I remember life pre-kids. Vaguely.
Back before there were little socks and unexplained stains all over the house, there was me and my husband, a young(ish) couple beginning our lives together. I can remember the grand gestures of love from those days. It’s hard to forget him penning and performing a song to me at our wedding or the time he sent flowers to me at work when I was going through a particularly bad time.
Those types of gestures are more or less gone. We’ve been married a decade. We have two school-aged children. I don’t know that there are any new songs in my future. But I don’t even want them. My view of romance has shifted dramatically since we started to build our life together. I don’t need flowers (though they’re lovely!). Romance to me is no longer grand gestures. Today, it’s far more about efforts to make each other’s lives easier that show appreciation and love. I’m sure I’m not alone when I say, these days, I way more appreciate an empty dishwasher than a vase filled with flowers.
Now, when my husband makes sure the house is clean when I wake up on my birthday, I swoon. As I watch him empty the dishwasher and tidy up from dinner, my heart beats a little faster.
When my husband calls me randomly in the middle of the day, just to say hi, I feel loved.
When I offer to take the kids out for a few hours on the weekend so he can nap, he appreciates it like I just brought him water in the desert. When we spend hours at the outlet mall trying to find shoes that are affordable, nice and actually fit, he tells me how much he appreciates me.
This is how we show love now. This is how we feel love now. I don’t know if it’s a matter of maturing and realizing flowers die and grand gestures are fleeting, or if it’s that, as life gets hectic, it’s great to do something to show someone you appreciate what they do and make efforts to help make their lives a little bit easier.
I love flowers. I appreciate them. But I’d take my husband micromanaging children to clean the house so I don’t wake up on my birthday to a mess, any day of the week. Yes, my idea of romance has changed significantly since the day we said ‘I do,’ and brought two new lives into this world. I’d like to think we’ve just grown and matured. Really, we’re just so much more tired and appreciate any effort on either of our parts to acknowledge it, mitigate it, and spread the wealth of the stress and labour.

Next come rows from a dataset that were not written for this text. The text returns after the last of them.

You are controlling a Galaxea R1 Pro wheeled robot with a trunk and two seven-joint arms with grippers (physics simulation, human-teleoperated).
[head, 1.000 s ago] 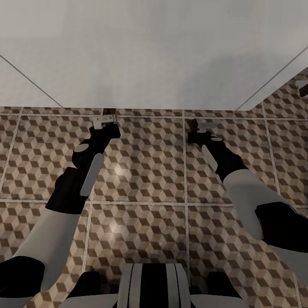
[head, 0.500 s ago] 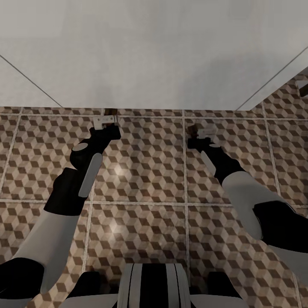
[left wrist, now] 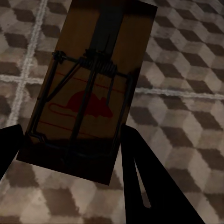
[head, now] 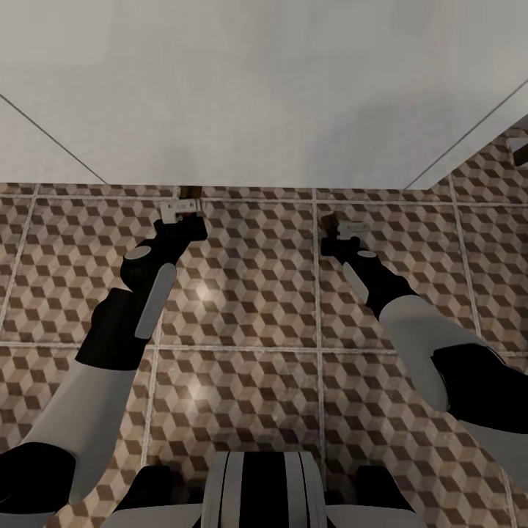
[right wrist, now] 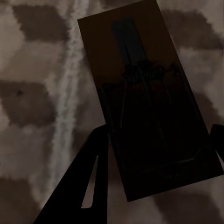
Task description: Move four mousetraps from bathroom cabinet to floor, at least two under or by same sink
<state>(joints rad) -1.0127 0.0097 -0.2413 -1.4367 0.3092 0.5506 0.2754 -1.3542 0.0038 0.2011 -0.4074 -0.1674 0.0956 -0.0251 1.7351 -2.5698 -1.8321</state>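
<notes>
Both arms reach forward and down over the bathroom floor [head: 249,308], brown/beige/white cube-print tiles with pale grout lines, right in front of a wide white boxy front [head: 264,88] that fills the upper part of the head view. Left gripper [head: 181,213] sits near the base of that white front; its jaws are closed onto the near end of a mousetrap [left wrist: 88,88], with a black finger [left wrist: 149,182] against each long edge in the left wrist view. That trap is a flat rectangular brown wooden board, dark in shadow, with a dark wire bar and coil spring across the middle, a dark strip toward the far end, and a red mouse silhouette with thin red outline printed on the board. It hangs tilted over a grout crossing; contact with the tiles I cannot tell. Right gripper [head: 345,230] is a bit further back from the white front, over the next tile, jaws likewise clamped on the near end of a second mousetrap [right wrist: 144,98]: same board shape, very dark, wire frame and spring visible, a bluish-dark strip at the far end, faint red by the spring. It lies angled beside a pale grout line.
</notes>
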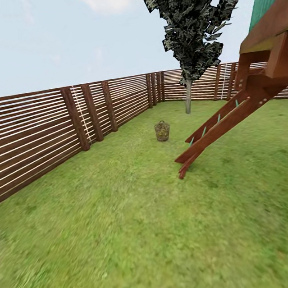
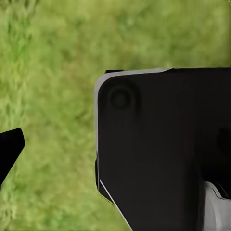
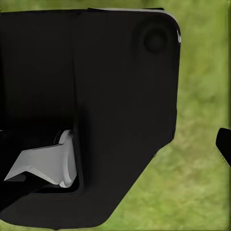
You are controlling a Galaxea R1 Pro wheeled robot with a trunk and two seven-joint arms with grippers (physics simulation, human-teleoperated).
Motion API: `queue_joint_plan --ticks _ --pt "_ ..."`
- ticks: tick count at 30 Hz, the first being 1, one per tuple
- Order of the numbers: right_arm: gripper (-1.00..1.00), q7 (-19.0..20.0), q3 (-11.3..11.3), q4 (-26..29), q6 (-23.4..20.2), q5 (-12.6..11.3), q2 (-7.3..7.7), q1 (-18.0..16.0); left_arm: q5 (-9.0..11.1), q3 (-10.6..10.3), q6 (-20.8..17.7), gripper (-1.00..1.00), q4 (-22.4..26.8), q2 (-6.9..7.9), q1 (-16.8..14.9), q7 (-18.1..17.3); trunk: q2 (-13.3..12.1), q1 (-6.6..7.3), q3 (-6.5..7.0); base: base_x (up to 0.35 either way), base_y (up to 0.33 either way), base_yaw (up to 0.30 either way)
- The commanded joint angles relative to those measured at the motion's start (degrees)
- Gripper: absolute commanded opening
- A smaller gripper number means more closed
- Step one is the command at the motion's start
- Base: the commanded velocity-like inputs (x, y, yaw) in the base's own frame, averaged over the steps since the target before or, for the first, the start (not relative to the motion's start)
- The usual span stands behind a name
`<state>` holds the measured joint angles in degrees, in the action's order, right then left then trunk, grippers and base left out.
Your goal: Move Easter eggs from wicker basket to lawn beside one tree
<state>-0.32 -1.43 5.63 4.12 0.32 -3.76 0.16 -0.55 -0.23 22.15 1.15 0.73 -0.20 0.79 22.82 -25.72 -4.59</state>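
A: Gripper status, left and right?

B: Neither could be determined. The left wrist view showed a black robot body panel (image 2: 163, 149) with a pale edge above blurred grass, plus a dark tip (image 2: 9, 149) at the frame border. The right wrist view showed a similar black panel (image 3: 96, 110) with a grey fitting (image 3: 48, 163) set in it. In neither view could finger separation be read, so whether the jaws stood apart or together could not be told.

A: Location of the wicker basket?

B: In the head view, the wicker basket (image 1: 162, 131) stood upright on the lawn (image 1: 129, 237), far ahead, at about 12 o'clock. Its contents were too small to resolve.

A: Nearest tree?

B: The tree (image 1: 192, 24), pale trunk and dark speckled foliage, stood beyond the basket at about 1 o'clock, near it but apart, in front of the fence.

A: Surroundings?

B: A brown slatted fence (image 1: 46, 129) ran from 9 o'clock to the far corner and across the back. A reddish-brown wooden ladder (image 1: 223, 122) slanted down from a play structure (image 1: 270, 32) at 2 o'clock, its foot resting on the grass right of the basket, apart from it.
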Motion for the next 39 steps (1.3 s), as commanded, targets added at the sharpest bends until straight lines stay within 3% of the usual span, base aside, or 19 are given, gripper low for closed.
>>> queue_joint_plan --ticks 1,39 --pt "1.0 0.0 -0.1 0.1 0.1 0.0 -0.02 0.0 -0.1 0.0 0.2 1.0 0.0 0.02 0.0 0.1 0.1 -0.06 -0.1 0.297 -0.026 0.024" --pt "1.0 0.0 0.0 0.1 0.1 0.1 -0.02 0.0 -0.1 -0.1 0.2 1.0 0.0 0.02 0.0 0.1 0.1 -0.06 -0.77 0.302 -0.002 0.091"
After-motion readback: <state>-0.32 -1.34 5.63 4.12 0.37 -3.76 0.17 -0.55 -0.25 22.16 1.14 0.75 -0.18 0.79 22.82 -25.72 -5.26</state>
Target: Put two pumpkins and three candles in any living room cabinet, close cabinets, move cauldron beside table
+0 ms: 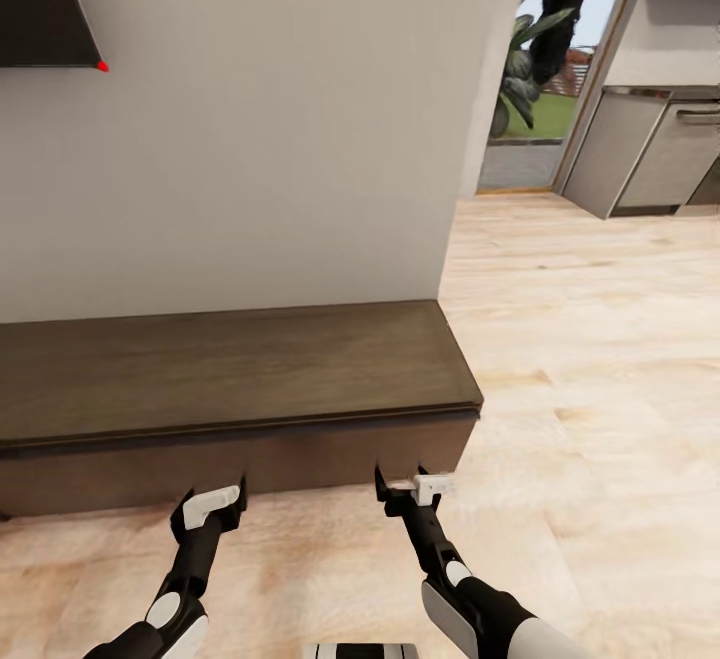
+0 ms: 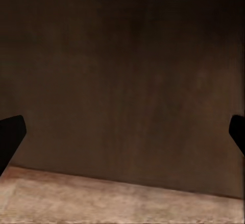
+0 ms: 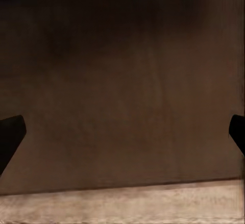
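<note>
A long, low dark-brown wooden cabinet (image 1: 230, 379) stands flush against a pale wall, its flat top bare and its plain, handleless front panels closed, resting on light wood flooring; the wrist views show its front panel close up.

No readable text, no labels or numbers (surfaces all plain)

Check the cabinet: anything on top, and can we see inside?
The cabinet top is bare dark wood: no pumpkins or candles on the visible part. Its front panels look shut, so the inside is hidden. Left gripper and right gripper are open, near the front.
</note>
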Robot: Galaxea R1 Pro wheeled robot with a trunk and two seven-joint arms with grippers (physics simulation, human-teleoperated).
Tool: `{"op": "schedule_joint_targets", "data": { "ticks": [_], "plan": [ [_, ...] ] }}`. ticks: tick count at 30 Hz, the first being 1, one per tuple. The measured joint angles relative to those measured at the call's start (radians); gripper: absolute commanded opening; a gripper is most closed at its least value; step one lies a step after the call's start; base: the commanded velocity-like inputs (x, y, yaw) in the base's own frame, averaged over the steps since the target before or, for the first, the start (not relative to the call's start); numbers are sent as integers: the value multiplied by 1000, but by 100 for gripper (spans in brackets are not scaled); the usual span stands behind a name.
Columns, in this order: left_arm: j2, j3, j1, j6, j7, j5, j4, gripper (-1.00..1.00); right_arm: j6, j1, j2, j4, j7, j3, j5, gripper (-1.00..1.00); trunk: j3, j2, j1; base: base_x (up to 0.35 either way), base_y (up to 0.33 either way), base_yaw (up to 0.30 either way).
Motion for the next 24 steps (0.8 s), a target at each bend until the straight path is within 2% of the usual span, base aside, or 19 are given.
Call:
{"op": "schedule_joint_targets", "data": {
  "ticks": [16,22,24],
  "plan": [
    [-1,0,0,7,-2,1,-23,100,4,0,-3,-7,-2,-1,0,100,0,0,0,-325,0,0],
    [7,-4,0,27,8,6,-94,100,81,0,-3,-30,-1,-1,2,100,0,0,0,-328,0,0],
    [16,-5,1,63,10,9,-125,100,112,0,-5,-49,-1,-2,2,100,0,0,0,-333,0,0]
  ]
}}
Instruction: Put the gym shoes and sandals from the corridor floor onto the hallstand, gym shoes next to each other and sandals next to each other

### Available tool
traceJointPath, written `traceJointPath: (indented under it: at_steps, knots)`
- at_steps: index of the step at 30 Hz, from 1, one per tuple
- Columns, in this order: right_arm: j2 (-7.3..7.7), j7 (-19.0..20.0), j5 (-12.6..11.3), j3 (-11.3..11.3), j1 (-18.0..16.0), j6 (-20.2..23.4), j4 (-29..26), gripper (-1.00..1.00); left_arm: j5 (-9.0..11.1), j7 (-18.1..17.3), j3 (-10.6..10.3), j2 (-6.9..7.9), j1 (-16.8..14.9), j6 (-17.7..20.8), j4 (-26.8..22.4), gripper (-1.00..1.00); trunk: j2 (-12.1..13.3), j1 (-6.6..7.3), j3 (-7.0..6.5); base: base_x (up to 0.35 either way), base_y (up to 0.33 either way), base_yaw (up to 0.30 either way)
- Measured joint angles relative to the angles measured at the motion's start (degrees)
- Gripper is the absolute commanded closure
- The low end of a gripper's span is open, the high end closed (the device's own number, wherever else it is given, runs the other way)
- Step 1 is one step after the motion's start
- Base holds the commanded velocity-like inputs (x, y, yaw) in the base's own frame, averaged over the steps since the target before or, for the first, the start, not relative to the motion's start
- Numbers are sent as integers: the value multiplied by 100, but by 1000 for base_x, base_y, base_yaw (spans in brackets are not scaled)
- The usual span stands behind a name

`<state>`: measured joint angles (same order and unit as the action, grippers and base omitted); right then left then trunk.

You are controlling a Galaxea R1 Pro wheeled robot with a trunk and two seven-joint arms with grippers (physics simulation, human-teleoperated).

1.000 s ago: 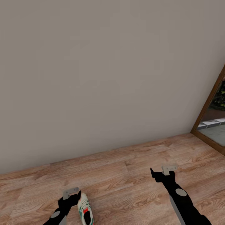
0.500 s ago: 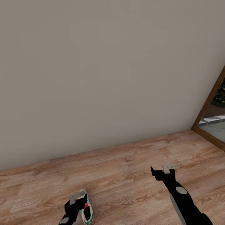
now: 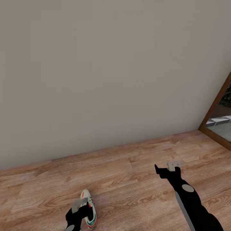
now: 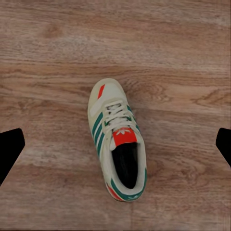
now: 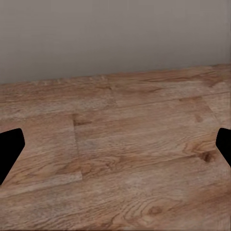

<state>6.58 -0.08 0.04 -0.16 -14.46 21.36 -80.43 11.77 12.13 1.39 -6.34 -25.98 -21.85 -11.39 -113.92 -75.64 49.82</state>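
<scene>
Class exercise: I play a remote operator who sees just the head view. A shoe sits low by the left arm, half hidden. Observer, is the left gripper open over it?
Observer: Yes. In the left wrist view the fingertips sit wide apart at the picture's edges, with the gym shoe on the floor between them, untouched.
Operator: Is the whole shoe clear?
Observer: Fully. It lies sole down on the corridor floor, laces and red-orange tongue facing the camera.
Operator: And the right gripper?
Observer: Open too; in the right wrist view its fingertips frame bare planks and the grey wall.
</scene>
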Motion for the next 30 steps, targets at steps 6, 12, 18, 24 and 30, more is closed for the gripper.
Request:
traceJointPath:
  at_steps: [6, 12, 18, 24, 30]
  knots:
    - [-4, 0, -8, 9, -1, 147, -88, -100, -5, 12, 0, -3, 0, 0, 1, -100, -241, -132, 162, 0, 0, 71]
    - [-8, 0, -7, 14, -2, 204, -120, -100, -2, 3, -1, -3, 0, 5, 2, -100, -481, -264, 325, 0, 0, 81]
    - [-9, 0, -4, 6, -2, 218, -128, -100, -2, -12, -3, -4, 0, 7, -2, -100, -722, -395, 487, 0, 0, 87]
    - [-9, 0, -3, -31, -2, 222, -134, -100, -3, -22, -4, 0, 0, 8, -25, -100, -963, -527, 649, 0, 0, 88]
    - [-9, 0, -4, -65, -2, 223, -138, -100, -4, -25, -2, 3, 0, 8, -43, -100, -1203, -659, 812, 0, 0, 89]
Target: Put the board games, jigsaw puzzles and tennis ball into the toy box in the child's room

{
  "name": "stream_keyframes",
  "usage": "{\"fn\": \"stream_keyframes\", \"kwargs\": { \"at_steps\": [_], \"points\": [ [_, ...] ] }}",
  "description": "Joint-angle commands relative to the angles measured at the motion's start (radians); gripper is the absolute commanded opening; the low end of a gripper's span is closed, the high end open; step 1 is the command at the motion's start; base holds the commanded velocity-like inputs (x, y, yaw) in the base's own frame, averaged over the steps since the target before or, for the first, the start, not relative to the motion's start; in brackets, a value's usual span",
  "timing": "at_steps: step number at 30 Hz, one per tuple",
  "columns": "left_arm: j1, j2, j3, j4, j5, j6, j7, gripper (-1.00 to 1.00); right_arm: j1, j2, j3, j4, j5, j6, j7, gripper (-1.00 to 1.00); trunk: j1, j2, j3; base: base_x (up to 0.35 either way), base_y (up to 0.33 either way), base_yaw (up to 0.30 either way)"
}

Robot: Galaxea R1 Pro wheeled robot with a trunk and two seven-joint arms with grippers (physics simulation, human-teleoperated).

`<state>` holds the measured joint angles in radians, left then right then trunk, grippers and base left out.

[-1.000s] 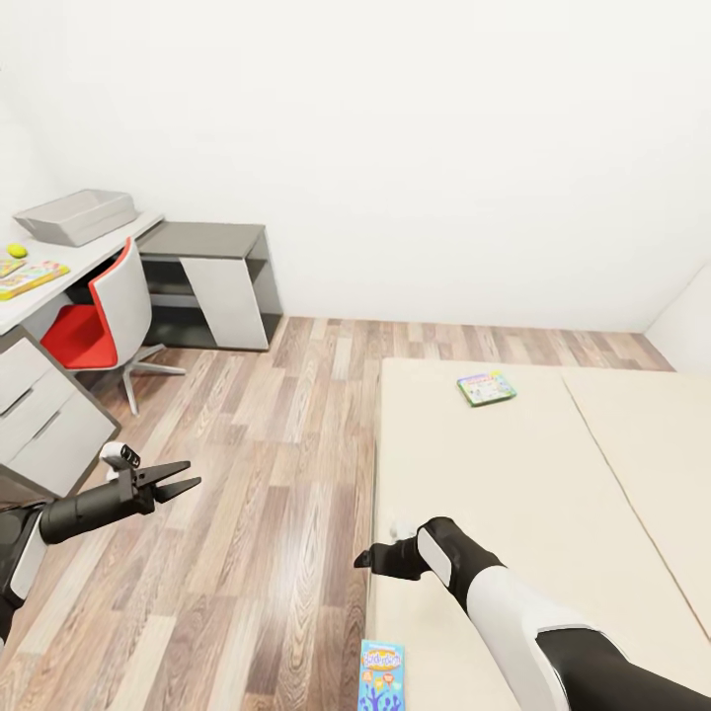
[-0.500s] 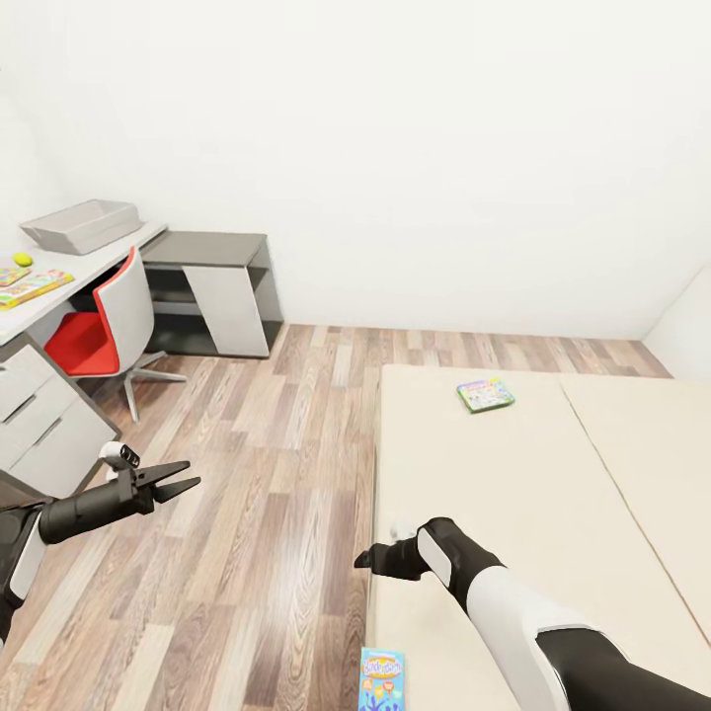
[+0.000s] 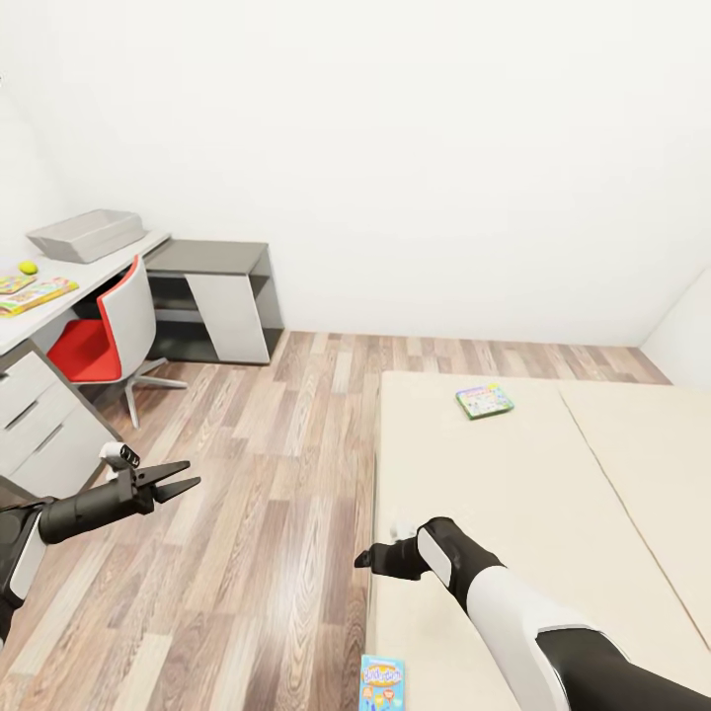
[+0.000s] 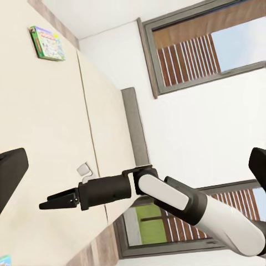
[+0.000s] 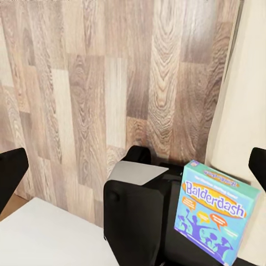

When I think about the days, way back, when practical expressions of romance would have pissed me off, I laugh at myself. Oh honey, you had no clue. Flowers are easy. Emptying the dishwasher? That takes actual effort. I don’t even think he does these things to make me swoon and I think that’s the best part. He’s just pulling his weight, and that is enough to make this gal’s heart skip a beat. I used to be cool. Now romance is chores, not chocolate, and that’s all right by me.